WHAT THE EXERCISE ASKS — After locating the line that contains "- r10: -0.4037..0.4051" in the data below, set down exactly that line and each one after it through the line that contains "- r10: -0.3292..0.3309", and nothing more.
╭─ DATA SECTION
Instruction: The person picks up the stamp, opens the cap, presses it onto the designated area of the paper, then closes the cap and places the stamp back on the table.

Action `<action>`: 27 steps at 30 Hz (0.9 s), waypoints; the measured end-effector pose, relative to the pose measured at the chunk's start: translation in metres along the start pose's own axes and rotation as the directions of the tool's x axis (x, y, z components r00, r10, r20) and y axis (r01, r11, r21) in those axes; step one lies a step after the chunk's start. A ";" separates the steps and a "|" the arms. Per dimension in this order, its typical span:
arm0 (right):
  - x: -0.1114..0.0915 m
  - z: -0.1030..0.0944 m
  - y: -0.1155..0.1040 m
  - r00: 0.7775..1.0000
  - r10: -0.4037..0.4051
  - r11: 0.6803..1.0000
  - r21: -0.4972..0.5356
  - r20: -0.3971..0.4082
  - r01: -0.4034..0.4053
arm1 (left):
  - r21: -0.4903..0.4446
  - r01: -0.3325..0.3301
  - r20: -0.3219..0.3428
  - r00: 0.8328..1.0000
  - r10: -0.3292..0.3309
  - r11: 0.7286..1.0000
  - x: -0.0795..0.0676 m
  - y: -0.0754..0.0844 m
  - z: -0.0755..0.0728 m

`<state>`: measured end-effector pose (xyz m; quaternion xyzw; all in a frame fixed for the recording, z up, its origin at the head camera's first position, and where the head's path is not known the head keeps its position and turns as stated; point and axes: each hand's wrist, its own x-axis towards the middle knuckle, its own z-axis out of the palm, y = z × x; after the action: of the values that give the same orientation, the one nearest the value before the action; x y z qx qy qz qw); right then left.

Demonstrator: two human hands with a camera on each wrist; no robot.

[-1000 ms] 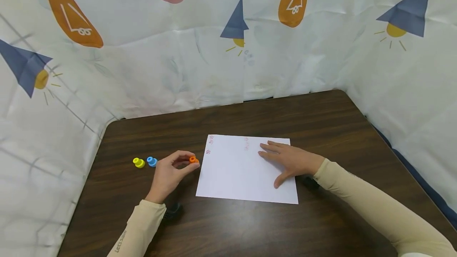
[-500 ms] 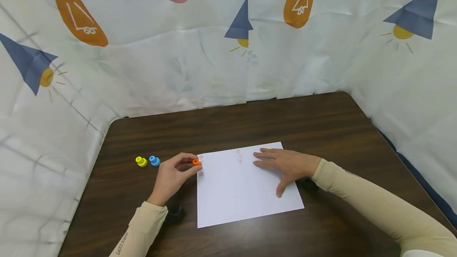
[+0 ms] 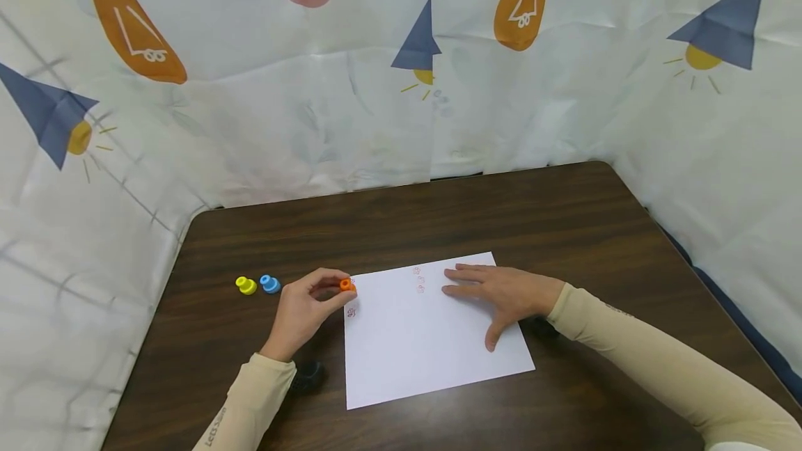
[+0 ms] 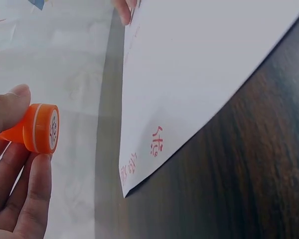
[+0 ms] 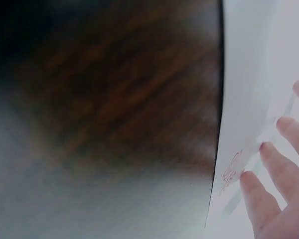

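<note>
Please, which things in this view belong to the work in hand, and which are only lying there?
In use:
- orange stamp, held by the left hand
- white paper, under the right hand

Only lying there, it seems:
- yellow piece
- blue piece, beside it

Close-fitting cream-beige sleeves reach the wrists, leaving the left hand [image 3: 299, 312] and right hand [image 3: 504, 294] bare. The left sleeve [image 3: 253, 392] carries dark lengthwise lettering [image 3: 215, 428] beginning "Let's"; the right sleeve [image 3: 658, 353] has a small dark marking [image 3: 619, 309] near its cuff, too fine to read. Dark rounded pieces [image 3: 308, 376] show by both wrists, and a patch of white [image 3: 729, 447] borders the right sleeve higher up.
</note>
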<state>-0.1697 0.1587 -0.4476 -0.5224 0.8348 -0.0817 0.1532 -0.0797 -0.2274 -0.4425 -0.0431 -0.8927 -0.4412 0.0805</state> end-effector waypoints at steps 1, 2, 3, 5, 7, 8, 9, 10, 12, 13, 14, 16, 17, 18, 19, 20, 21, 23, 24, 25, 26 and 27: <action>-0.001 0.001 0.001 1.000 0.000 1.000 0.000 -0.010 0.000 | -0.001 -0.002 0.000 1.000 0.002 1.000 0.000 0.001 0.001; -0.002 0.001 0.001 1.000 0.003 1.000 0.003 -0.021 -0.003 | -0.002 -0.004 -0.001 1.000 0.004 1.000 0.001 0.001 0.001; -0.003 0.001 0.001 0.999 0.006 1.000 0.007 -0.032 -0.006 | -0.005 -0.006 -0.002 1.000 0.006 1.000 0.001 0.002 0.002; -0.005 0.001 0.002 0.998 0.015 1.000 0.018 -0.064 -0.013 | -0.011 -0.009 -0.002 1.000 0.009 1.000 0.002 0.003 0.004; -0.007 0.000 0.003 0.995 0.027 0.999 0.045 -0.101 -0.023 | -0.018 -0.010 0.001 1.000 0.010 1.000 0.003 0.004 0.005; -0.008 -0.001 0.003 0.992 0.035 0.998 0.062 -0.119 -0.028 | -0.019 -0.011 0.002 1.000 0.011 1.000 0.004 0.005 0.006; -0.009 -0.001 0.003 0.989 0.047 0.996 0.079 -0.138 -0.036 | -0.022 -0.011 0.003 1.000 0.011 1.000 0.004 0.006 0.007; -0.009 -0.001 0.004 0.986 0.064 0.994 0.097 -0.155 -0.049 | -0.025 -0.011 0.004 1.000 0.011 1.000 0.004 0.007 0.008; -0.012 -0.002 0.004 0.976 0.106 0.986 0.151 -0.189 -0.078 | -0.029 -0.013 0.008 1.000 0.013 0.999 0.005 0.008 0.010; -0.012 -0.002 0.004 0.971 0.123 0.981 0.175 -0.207 -0.087 | -0.030 -0.014 0.008 1.000 0.014 0.999 0.005 0.009 0.010; -0.012 -0.003 0.004 0.965 0.141 0.975 0.199 -0.223 -0.096 | -0.030 -0.015 0.006 1.000 0.016 0.999 0.005 0.010 0.011; -0.014 -0.003 0.004 0.951 0.172 0.961 0.254 -0.255 -0.106 | -0.033 -0.018 0.006 1.000 0.018 0.999 0.006 0.011 0.012; -0.015 -0.004 0.004 0.944 0.180 0.954 0.281 -0.276 -0.100 | -0.038 -0.019 0.008 1.000 0.019 0.999 0.006 0.013 0.013; -0.015 -0.003 0.004 0.937 0.185 0.950 0.300 -0.298 -0.092 | -0.041 -0.021 0.008 1.000 0.021 0.999 0.007 0.013 0.014; -0.016 -0.003 0.005 0.929 0.187 0.948 0.308 -0.318 -0.085 | -0.052 -0.023 0.010 1.000 0.023 0.998 0.007 0.014 0.014; -0.017 -0.003 0.005 0.921 0.194 0.945 0.318 -0.339 -0.081 | -0.065 -0.024 0.011 1.000 0.025 0.998 0.008 0.015 0.015; -0.018 -0.003 0.006 0.909 0.198 0.944 0.322 -0.366 -0.076 | -0.081 -0.026 0.013 1.000 0.027 0.996 0.008 0.016 0.015; -0.019 -0.002 0.007 0.876 0.200 0.946 0.320 -0.438 -0.056 | -0.107 -0.033 0.013 0.999 0.034 0.994 0.009 0.017 0.017; -0.019 -0.002 0.007 0.855 0.199 0.948 0.317 -0.479 -0.043 | -0.119 -0.034 0.012 0.999 0.036 0.992 0.010 0.018 0.017; -0.020 -0.002 0.007 0.829 0.196 0.949 0.315 -0.524 -0.025 | -0.135 -0.035 0.010 0.999 0.037 0.990 0.010 0.019 0.018; -0.020 -0.002 0.008 0.801 0.195 0.948 0.320 -0.566 -0.005 | -0.147 -0.037 0.008 0.999 0.038 0.989 0.011 0.020 0.019; -0.020 -0.002 0.008 0.770 0.191 0.947 0.320 -0.609 0.018 | -0.159 -0.037 0.007 0.999 0.038 0.987 0.012 0.021 0.020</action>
<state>-0.1696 0.1798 -0.4445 -0.3945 0.8377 -0.3738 -0.0531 -0.0902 -0.1984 -0.4355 -0.0683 -0.8541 -0.5092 0.0808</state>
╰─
EXERCISE RESPONSE —
  - r10: -0.4037..0.4051
  - r11: 0.6803..1.0000
  - r21: -0.4972..0.5356
  - r20: -0.3971..0.4082
  - r01: -0.4034..0.4053
arm1 (left):
  - r21: -0.4903..0.4446
  - r01: -0.3325..0.3301
  - r20: -0.3219..0.3428
  - r00: 0.8328..1.0000
  - r10: -0.3292..0.3309

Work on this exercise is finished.